When asked about the focus of his new company, Ron Alfa, MD, PhD, begins with an epistemological explanation, and the definition of disease (he is a trained physician, after all.) In some cancers, he explained, a tumor type is defined by a genotype. This allows for the development of precision therapeutics and the stratification of patients. But these lines have yet to be drawn in immuno-oncology. “We haven’t been able to define patient populations by the underlying immune biology in a clear and simple way,” he told GEN. To support his assertion, he points to the dearth of new immuno-oncology molecules developed over the past decade or two (with the exception of PD-L1) with promising preclinical data.
Why hasn’t there been more success in this area? Alfa cites a lack of understanding of which tumors are most likely to respond to certain mechanisms. Because, he said, we don’t have a system that helps us understand that some tumors are inhibiting the immune system by mechanism A, some by mechanism B, and others by mechanism C. Once that information is uncovered, immuno-oncology can be pushed into precision oncology, and tumors can be classified based on their mechanisms of immune resistance and immune biology.
But immune biology does not cleanly map to genomics. So, Alfa and Jacob Rinaldi, PhD, co-founder and current CSO at Noetik—who met during their graduate school days at Stanford University—have founded their company to solve this problem.
First, they sought to understand what are the best data to 1) understand tumor biology and 2) use in machine learning models. Enter spatial biology.
Not your normal spatial customer
Noetik is not a spatial company, Alfa asserted. But they use a lot of spatial.
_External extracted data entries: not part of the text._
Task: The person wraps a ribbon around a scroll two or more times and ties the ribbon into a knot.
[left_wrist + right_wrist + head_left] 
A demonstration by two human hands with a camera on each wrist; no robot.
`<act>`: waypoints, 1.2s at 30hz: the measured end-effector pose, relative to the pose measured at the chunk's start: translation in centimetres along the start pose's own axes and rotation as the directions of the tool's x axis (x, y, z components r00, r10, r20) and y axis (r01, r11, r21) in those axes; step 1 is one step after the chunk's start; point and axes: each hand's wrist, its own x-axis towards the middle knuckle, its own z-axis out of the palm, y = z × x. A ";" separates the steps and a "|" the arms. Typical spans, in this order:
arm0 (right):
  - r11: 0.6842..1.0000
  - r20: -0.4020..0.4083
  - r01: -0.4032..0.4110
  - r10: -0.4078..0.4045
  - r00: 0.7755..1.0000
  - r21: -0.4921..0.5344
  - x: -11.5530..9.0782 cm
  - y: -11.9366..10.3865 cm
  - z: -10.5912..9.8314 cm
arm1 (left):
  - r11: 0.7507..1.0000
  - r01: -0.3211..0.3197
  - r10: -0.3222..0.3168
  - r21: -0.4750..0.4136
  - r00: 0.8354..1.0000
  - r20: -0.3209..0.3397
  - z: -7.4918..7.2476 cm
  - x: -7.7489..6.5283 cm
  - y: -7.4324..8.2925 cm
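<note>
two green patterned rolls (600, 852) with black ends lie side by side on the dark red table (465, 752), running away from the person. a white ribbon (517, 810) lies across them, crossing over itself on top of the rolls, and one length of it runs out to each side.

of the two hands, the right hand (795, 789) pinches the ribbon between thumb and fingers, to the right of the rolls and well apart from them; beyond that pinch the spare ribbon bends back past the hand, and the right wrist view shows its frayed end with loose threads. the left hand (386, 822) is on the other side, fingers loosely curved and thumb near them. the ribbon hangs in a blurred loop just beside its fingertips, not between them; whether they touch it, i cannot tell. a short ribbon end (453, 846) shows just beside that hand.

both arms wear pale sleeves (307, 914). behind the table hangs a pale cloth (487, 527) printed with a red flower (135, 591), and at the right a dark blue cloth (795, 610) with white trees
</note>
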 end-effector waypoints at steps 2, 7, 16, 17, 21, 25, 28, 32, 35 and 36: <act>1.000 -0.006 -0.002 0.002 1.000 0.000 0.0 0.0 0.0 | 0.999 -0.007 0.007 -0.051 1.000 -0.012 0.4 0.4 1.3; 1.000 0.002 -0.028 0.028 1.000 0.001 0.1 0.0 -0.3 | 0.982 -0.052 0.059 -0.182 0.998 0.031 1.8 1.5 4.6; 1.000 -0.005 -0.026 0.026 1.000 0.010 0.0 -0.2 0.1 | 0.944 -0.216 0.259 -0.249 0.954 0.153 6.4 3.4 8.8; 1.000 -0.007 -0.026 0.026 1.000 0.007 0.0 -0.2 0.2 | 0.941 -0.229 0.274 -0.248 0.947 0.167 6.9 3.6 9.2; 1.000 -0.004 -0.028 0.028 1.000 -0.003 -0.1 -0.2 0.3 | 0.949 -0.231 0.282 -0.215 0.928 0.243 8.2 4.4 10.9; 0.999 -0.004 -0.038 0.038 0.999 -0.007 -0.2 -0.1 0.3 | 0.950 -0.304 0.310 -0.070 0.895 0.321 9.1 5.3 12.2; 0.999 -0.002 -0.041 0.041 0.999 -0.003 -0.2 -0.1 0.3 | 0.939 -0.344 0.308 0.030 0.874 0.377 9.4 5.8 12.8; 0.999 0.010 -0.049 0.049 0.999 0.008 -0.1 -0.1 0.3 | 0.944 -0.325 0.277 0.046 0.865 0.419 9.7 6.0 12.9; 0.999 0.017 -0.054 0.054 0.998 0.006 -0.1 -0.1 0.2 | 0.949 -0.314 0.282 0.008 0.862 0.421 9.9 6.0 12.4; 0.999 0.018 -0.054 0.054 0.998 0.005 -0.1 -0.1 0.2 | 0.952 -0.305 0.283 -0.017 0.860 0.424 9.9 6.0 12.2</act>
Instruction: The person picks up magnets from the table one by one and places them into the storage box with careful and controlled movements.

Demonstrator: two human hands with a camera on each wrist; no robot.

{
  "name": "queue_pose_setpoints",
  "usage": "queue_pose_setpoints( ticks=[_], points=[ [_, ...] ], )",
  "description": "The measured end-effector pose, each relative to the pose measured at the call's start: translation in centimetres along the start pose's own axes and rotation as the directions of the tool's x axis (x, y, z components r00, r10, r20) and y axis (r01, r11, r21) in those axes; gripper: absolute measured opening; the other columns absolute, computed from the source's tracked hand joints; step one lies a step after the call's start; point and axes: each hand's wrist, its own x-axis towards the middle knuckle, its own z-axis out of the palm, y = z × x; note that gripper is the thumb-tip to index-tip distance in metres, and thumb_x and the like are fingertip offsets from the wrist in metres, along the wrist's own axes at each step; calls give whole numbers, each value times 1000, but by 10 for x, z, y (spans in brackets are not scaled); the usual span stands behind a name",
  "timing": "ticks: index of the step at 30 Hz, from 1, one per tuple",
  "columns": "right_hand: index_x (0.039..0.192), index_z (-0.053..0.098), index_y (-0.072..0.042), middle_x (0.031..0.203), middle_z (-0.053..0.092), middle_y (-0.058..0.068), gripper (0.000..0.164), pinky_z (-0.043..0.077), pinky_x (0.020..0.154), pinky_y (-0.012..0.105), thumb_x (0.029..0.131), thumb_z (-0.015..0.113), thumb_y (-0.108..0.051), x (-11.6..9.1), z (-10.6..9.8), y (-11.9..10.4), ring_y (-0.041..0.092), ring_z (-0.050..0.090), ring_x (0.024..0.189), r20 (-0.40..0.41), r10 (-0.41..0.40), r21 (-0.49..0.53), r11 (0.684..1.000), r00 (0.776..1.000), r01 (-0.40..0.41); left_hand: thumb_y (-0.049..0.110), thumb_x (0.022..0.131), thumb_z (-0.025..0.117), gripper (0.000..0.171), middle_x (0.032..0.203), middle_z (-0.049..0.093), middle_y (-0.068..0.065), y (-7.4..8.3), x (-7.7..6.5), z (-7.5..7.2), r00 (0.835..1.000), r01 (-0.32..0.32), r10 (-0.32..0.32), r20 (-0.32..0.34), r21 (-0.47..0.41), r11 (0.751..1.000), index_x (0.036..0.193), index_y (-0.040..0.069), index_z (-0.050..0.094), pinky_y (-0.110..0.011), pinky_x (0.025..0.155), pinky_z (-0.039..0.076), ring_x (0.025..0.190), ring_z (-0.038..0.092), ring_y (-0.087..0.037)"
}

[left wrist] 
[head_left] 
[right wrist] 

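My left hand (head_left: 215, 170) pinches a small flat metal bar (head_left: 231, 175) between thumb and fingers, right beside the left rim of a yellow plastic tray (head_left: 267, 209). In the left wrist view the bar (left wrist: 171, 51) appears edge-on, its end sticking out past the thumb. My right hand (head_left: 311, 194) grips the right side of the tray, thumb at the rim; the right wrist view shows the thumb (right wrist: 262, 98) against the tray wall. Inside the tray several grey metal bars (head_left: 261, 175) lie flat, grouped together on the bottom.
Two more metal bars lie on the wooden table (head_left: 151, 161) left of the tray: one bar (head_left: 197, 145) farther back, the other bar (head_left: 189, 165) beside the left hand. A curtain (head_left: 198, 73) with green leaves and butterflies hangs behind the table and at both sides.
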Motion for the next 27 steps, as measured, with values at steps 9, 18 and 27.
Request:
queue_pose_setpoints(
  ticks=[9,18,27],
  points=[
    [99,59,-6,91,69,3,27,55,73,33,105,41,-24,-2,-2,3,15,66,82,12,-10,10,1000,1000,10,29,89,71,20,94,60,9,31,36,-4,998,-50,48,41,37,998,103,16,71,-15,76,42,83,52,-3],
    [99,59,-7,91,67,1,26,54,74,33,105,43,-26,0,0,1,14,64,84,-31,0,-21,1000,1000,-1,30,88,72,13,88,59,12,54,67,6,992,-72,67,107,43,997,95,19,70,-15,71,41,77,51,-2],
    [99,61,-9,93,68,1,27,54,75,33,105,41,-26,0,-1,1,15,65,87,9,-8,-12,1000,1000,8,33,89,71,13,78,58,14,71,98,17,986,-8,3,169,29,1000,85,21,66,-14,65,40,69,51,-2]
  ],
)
They are, according to Alfa, the biggest users of two new platforms from two different spatial companies—one for proteomics and the other transcriptomics.
For Noetik, spatial is the right dataset for machine learning to help them achieve their goal, Alfa said. But the spatial going on at Noetik is different from how other researchers are using the new technology. “What we’re doing doesn’t look much like what [academics are] doing.” Because Noetik is using spatial through the lens of building a dataset for machine learning. To that end, they need a lot of data.
“I’ve literally told both of [the spatial companies] that we are not your normal customer.” Academics have a totally different set of requirements than we do. Noetik needs to scale, run the machine 24 hours a day, get the data onto the cloud, have QC metrics, and other industrialization requests.
They have, in six months, generated hundreds of patients worth of data. For each patient, they have genomic data, H&E staining, proteomics, and transcriptomics.
The goal is for the models to learn from that information. They are training the models to do something that humans can’t do: to classify these tumors into tumor immune subsets in ways that are therapeutically important. To do this, they use self-surpervised learning, allowing the models to learn internal representations of the data themselves. Eventually, they hope to learn tumor biology from the models.
The company’s work points in the direction of building a portfolio of molecules that are specifically directed at tumor subsets—though there is no pipeline yet. But they will start from the patient, using reverse translation. Noetik’s platform does not help predict a molecule or design a drug. Hopefully, it uncovers novel biology, and in doing so, informs what drug they should make.
Driven by frustration
Over the course of Ron Alfa’s lifetime, he has pursued things that he finds frustrating. “It’s always been very frustrating that we don’t have better cancer drugs. It’s one of these things that [you think], this is ridiculous! We know so much about biology, why don’t we have better cancer drugs?”
Alfa and Rinaldi left their previous posts at Recursion in February of last year, and Noetik was incorporated in June of the same year—just 15 months ago. They built the company remotely but have the largest cluster in South SF and the second largest group in Boulder. The company of 18 employees announced last week that it closed an oversubscribed $14M seed financing round led by DCVC.
The challenge Noetik faces is the same one facing many biotech and pharma companies: developing better cancer drugs. But Noetik’s approach uses different data to try to solve that problem.
The name Noetik is derived from a Greek word for intellectual. They chose the name for two reasons: one, the relationship between the word intellectual and artificial intelligence. Two, the hope that artificial intelligence is smart enough to understand patient groups, which will lead to better cancer therapeutics.